## [Work item]
Print all of the entries exactly, minus the pictures.

----------

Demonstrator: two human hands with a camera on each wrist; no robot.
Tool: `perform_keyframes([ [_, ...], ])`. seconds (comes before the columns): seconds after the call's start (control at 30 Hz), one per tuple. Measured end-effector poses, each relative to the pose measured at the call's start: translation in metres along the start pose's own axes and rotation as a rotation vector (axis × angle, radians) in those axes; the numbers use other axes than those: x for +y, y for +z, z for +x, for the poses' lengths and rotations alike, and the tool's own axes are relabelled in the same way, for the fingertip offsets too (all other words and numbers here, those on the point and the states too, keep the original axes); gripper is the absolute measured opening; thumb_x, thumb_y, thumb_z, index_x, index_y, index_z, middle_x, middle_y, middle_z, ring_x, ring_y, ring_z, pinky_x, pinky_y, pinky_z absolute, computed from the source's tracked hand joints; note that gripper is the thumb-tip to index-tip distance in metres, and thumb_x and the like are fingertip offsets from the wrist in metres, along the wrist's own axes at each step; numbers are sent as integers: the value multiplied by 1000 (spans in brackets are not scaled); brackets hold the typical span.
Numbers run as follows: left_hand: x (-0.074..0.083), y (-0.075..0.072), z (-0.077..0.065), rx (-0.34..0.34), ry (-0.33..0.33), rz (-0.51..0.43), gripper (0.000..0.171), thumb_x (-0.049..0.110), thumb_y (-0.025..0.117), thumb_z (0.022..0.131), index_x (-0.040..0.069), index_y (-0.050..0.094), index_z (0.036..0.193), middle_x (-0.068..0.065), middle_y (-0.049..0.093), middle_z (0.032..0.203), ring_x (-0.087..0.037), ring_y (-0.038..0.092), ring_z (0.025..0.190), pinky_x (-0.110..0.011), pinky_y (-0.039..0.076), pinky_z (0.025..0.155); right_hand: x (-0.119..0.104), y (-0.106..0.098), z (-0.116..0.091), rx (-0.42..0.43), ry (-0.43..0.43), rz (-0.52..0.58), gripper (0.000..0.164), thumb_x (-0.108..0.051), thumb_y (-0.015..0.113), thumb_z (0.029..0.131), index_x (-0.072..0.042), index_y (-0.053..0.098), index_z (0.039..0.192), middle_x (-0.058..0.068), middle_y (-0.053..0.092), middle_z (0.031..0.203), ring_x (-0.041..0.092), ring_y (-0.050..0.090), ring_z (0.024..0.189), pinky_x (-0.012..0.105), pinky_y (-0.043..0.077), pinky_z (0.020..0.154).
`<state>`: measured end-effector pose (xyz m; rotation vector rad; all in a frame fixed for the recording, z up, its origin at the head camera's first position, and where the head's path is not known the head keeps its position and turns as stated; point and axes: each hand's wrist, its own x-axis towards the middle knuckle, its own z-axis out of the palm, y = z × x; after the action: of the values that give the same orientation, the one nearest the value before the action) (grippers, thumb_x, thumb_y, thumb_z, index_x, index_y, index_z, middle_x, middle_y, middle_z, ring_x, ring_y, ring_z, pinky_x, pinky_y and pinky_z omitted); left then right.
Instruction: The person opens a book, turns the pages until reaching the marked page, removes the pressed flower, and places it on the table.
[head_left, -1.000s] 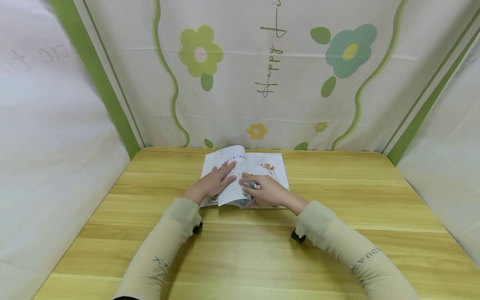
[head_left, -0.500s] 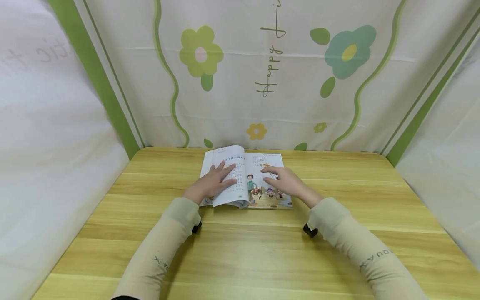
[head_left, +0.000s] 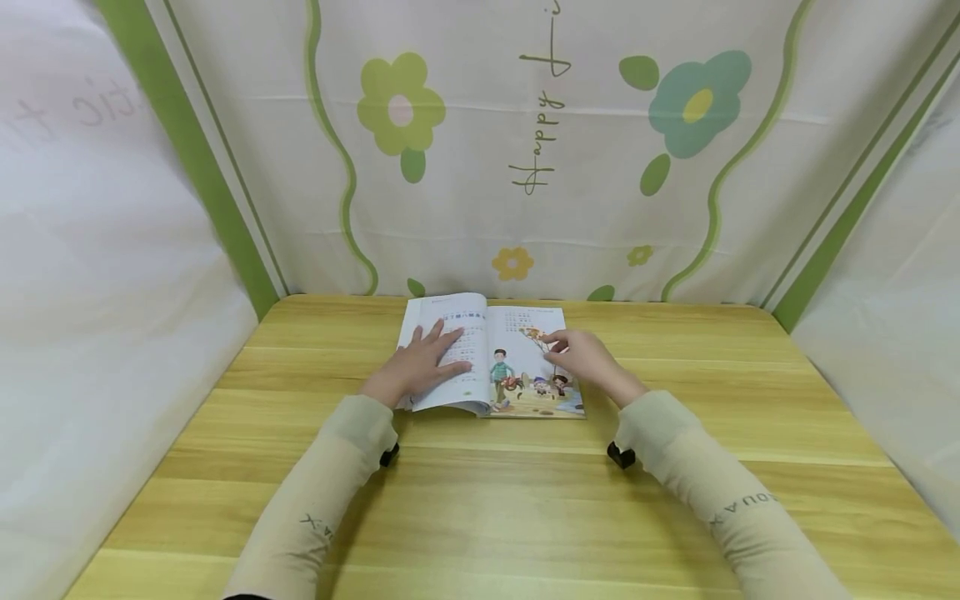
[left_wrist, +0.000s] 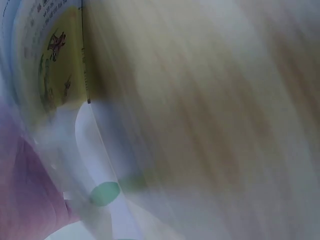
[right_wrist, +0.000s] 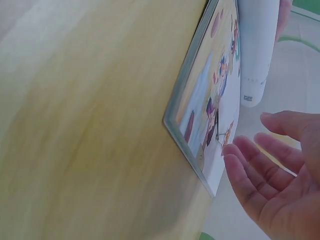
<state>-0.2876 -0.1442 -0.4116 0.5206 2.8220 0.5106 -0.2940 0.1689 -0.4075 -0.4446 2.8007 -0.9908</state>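
An open picture book [head_left: 517, 329] lies on the wooden table [head_left: 495, 517], its left pages bowed up near the spine. My left hand [head_left: 416, 362] rests on the printed left page [head_left: 468, 387] with its fingers spread. Over the right page, which shows a standing figure and other characters, is my right hand [head_left: 588, 358]. Its fingers are loosely bent with the thumb apart, and it holds nothing, as the right wrist view of the hand [right_wrist: 280, 180] shows. The left wrist view is blurred, with part of the left hand [left_wrist: 30, 185] at its edge beside the curved pages.
A white curtain [head_left: 465, 217] with printed flowers hangs right behind the table's far edge. White cloth walls [head_left: 97, 275] stand on both sides. A black wrist camera [head_left: 621, 455] shows beneath the right cuff.
My right hand has moved right from the spine, uncovering the right page's picture. The left pages have shifted left and settled lower, and my left hand has slid slightly left with them.
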Motion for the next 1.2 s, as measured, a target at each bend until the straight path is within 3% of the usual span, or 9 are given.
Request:
perform_keyframes([
  [0.27, -4, -3, -3, -36, -14, -34, 87, 70, 49, 98, 26, 19, 166, -3, 5, 172, -47, -4, 153, -71, 14, 116, 10, -3, 10, -59, 94, 87, 38, -15, 68, 98, 8, 63, 128, 20, 68, 107, 24, 66, 83, 35, 57, 74],
  [0.5, -8, -4, -3, -76, -9, -108, 87, 64, 55, 98, 25, 18, 166, 1, 4, 172, -44, -7, 153, -66, 12, 119, 15, -4, 17, -95, 196, 121, 33, -17, 68, 98, 8, 63, 119, 17, 67, 99, 19, 64, 77, 32, 55, 73],
  [0.67, -10, -4, -3, -89, -4, -131, 87, 62, 56, 99, 24, 17, 166, 0, 3, 171, -46, -8, 153, -65, 10, 120, 15, -2, 21, -98, 198, 87, 22, -18, 73, 96, 2, 64, 100, 7, 63, 80, 14, 57, 66, 27, 49, 64],
  [0.8, -12, -4, -3, -100, -7, -138, 87, 60, 57, 99, 23, 16, 167, -1, 2, 172, -47, -8, 153, -64, 9, 120, 16, 0, 25, -121, 188, 42, 24, -21, 75, 95, -3, 63, 85, 2, 56, 65, 12, 49, 57, 27, 44, 60],
  [1.03, -13, -4, -2, -109, -14, -142, 87, 60, 57, 99, 23, 16, 167, -1, 2, 172, -46, -8, 153, -65, 9, 120, 13, -2, 27, -122, 216, -6, 15, -11, 73, 95, 2, 67, 91, 5, 60, 73, 14, 54, 64, 26, 46, 62],
  [1.2, -12, -5, -4, -121, -24, -147, 87, 59, 57, 100, 24, 14, 167, 0, 2, 172, -44, -8, 153, -63, 8, 121, 11, -4, 26, -118, 231, -2, 13, -9, 74, 93, 2, 71, 86, 5, 62, 68, 13, 54, 60, 25, 46, 59],
])
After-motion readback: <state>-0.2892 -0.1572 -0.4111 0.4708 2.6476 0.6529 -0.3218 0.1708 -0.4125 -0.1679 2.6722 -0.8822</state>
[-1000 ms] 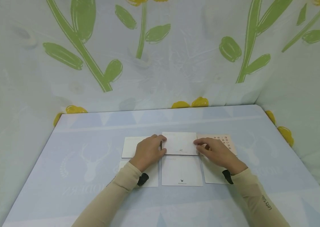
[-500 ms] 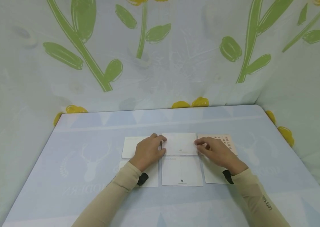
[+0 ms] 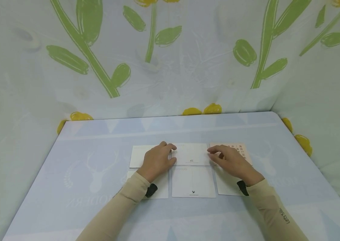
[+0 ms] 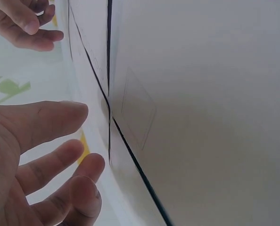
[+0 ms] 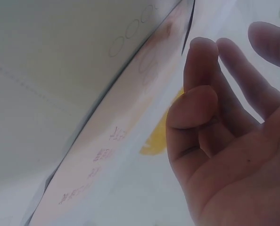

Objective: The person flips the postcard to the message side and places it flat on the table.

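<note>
Two short rows of postcards lie on the table. In the head view, the white upper middle card (image 3: 191, 154) lies between my two hands. My left hand (image 3: 157, 159) has its fingertips right at that card's left edge, thumb and fingers spread apart. At the right edge are the loosely bent fingertips of my right hand (image 3: 233, 164). Neither wrist view shows anything between the fingers. Below lies another white card (image 3: 193, 182) with a small dark bird mark. My right hand partly covers a pink card (image 3: 244, 151) with dark writing.
A white card (image 3: 139, 155) lies at the upper left, with another white card (image 3: 161, 189) below it under the left wrist. The lower right card (image 3: 226, 186) is partly beneath the right forearm. A flower-print curtain (image 3: 194, 77) stands behind the pale blue table (image 3: 82, 214).
The upper middle card has come down flat onto the table, its far edge sinking toward me. The fingers have let go of it; both hands stay almost in place.
</note>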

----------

## [Result of the exercise]
Demonstrator: two human hands with a camera on each wrist; no robot.
Tool: `perform_keyframes([ [_, ...], ])`. seconds (comes before the columns): seconds after the call's start (control at 30 Hz), one per tuple. Measured end-effector poses, each relative to the pose measured at the call's start: translation in metres along the start pose's own axes and rotation as a rotation vector (axis × angle, radians) in those axes; the numbers use other axes than those: x for +y, y for +z, z for +x, for the poses' lengths and rotations alike, and the tool's own axes are relabelled in the same way, for the fingertip offsets too (all other words and numbers here, those on the point and the states too, keep the original axes); gripper is the absolute measured opening; thumb_x, thumb_y, thumb_z, index_x, index_y, index_z, middle_x, middle_y, middle_z, ring_x, ring_y, ring_z, pinky_x, pinky_y, pinky_z absolute, computed from the source's tracked hand joints; note that gripper is the thumb-tip to index-tip distance in metres, and thumb_x and the like are fingertip offsets from the wrist in metres, along the wrist's own axes at each step; numbers are sent as integers: the value multiplied by 1000 (spans in brackets are not scaled); brackets hold the typical span.
Numbers run as follows: left_hand: x (-0.074..0.083), y (-0.075..0.072), z (-0.077..0.065), rx (-0.34..0.34), ry (-0.33..0.33), rz (-0.51..0.43), gripper (0.000..0.171), thumb_x (-0.049..0.110), thumb_y (-0.025..0.117), thumb_z (0.022..0.131), index_x (-0.040..0.069), index_y (-0.050..0.094), index_z (0.036..0.193), middle_x (-0.068..0.065), middle_y (-0.049..0.093), middle_z (0.032..0.203), ring_x (-0.087..0.037), ring_y (-0.038..0.092), ring_z (0.025..0.190), pinky_x (-0.110..0.011), pinky_y (-0.039..0.076), pinky_z (0.025..0.155); right_hand: x (-0.119..0.104), y (-0.106..0.098), z (-0.116..0.091), rx (-0.42..0.43), ry (-0.43..0.43), rz (-0.52..0.58), gripper (0.000..0.164), thumb_x (-0.108..0.051), thumb_y (-0.015..0.113), thumb_z (0.029..0.131), index_x (-0.072..0.042), index_y (-0.053..0.098), index_z (0.039..0.192), middle_x (-0.058..0.068), middle_y (-0.053..0.092), middle_z (0.031..0.203), ring_x (-0.041..0.092), ring_y (-0.050..0.090), ring_z (0.024..0.189), pinky_x (-0.012..0.105), pinky_y (-0.043..0.077), pinky_z (0.020..0.154).
`<state>`: measured end-effector pose (xyz m; rotation vector rad; all in a frame fixed for the recording, z up, its origin at the head camera's first position, and where the head's path is not known the head keeps its position and turns as stated; point and axes: each hand's wrist, its own x-axis towards the middle knuckle, its own z-axis out of the palm, y = z × x; after the action: of the values that give the same orientation, the one nearest the value before the action) (grippers, thumb_x, thumb_y, thumb_z, index_x, index_y, index_z, middle_x, middle_y, middle_z, ring_x, ring_y, ring_z, pinky_x, pinky_y and pinky_z omitted); left then right.
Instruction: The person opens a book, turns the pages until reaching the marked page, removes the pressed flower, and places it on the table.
[head_left, -1.000s] 
[head_left, -0.500s] 
[head_left, +0.000s] 
[left_wrist, +0.000s] 
[right_wrist, +0.000s] 
<state>-0.2876 -0.1442 -0.4116 0.5206 2.8220 0.5106 -0.2940 0.1689 -0.4075 -0.4446 2.8007 -0.9908</state>
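An open picture book [head_left: 517, 329] lies on the wooden table [head_left: 495, 517], its left pages bowed up near the spine. My left hand [head_left: 416, 362] rests on the printed left page [head_left: 468, 387] with its fingers spread. Over the right page, which shows a standing figure and other characters, is my right hand [head_left: 588, 358]. Its fingers are loosely bent with the thumb apart, and it holds nothing, as the right wrist view of the hand [right_wrist: 280, 180] shows. The left wrist view is blurred, with part of the left hand [left_wrist: 30, 185] at its edge beside the curved pages.
A white curtain [head_left: 465, 217] with printed flowers hangs right behind the table's far edge. White cloth walls [head_left: 97, 275] stand on both sides. A black wrist camera [head_left: 621, 455] shows beneath the right cuff.
My right hand has moved right from the spine, uncovering the right page's picture. The left pages have shifted left and settled lower, and my left hand has slid slightly left with them.
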Motion for the next 1.2 s, as measured, a target at each bend until the straight path is within 3% of the usual span, or 9 are given.
Request:
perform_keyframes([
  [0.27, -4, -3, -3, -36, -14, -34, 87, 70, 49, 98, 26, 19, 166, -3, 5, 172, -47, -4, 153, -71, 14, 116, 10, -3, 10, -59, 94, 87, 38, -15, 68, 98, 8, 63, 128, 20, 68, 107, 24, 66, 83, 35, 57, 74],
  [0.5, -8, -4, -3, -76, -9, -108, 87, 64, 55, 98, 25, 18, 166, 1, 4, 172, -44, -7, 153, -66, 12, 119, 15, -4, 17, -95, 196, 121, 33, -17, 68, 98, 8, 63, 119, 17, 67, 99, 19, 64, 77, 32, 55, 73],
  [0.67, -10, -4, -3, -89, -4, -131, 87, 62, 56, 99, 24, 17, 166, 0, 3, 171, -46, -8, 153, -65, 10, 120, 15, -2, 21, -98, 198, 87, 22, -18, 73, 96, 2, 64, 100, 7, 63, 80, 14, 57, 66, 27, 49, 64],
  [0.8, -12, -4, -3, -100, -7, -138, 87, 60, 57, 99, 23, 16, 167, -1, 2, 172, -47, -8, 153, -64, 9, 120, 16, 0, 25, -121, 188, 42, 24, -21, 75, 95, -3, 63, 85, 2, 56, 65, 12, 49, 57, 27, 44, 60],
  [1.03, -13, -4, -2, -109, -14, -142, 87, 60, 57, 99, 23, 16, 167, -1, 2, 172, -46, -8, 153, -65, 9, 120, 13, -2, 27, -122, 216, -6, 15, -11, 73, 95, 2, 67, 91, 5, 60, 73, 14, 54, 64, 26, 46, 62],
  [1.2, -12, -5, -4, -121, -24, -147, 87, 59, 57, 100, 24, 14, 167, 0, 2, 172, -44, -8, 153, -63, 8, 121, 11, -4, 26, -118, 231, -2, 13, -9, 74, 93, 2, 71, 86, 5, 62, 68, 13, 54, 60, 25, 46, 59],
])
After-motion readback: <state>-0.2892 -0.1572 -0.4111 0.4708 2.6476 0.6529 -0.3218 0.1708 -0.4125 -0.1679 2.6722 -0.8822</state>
[-1000 ms] 
[-500 ms] 
[+0 ms] 
[+0 ms] 
[+0 ms] 

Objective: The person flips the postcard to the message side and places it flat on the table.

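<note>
Two short rows of postcards lie on the table. In the head view, the white upper middle card (image 3: 191, 154) lies between my two hands. My left hand (image 3: 157, 159) has its fingertips right at that card's left edge, thumb and fingers spread apart. At the right edge are the loosely bent fingertips of my right hand (image 3: 233, 164). Neither wrist view shows anything between the fingers. Below lies another white card (image 3: 193, 182) with a small dark bird mark. My right hand partly covers a pink card (image 3: 244, 151) with dark writing.
A white card (image 3: 139, 155) lies at the upper left, with another white card (image 3: 161, 189) below it under the left wrist. The lower right card (image 3: 226, 186) is partly beneath the right forearm. A flower-print curtain (image 3: 194, 77) stands behind the pale blue table (image 3: 82, 214).
The upper middle card has come down flat onto the table, its far edge sinking toward me. The fingers have let go of it; both hands stay almost in place.
</note>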

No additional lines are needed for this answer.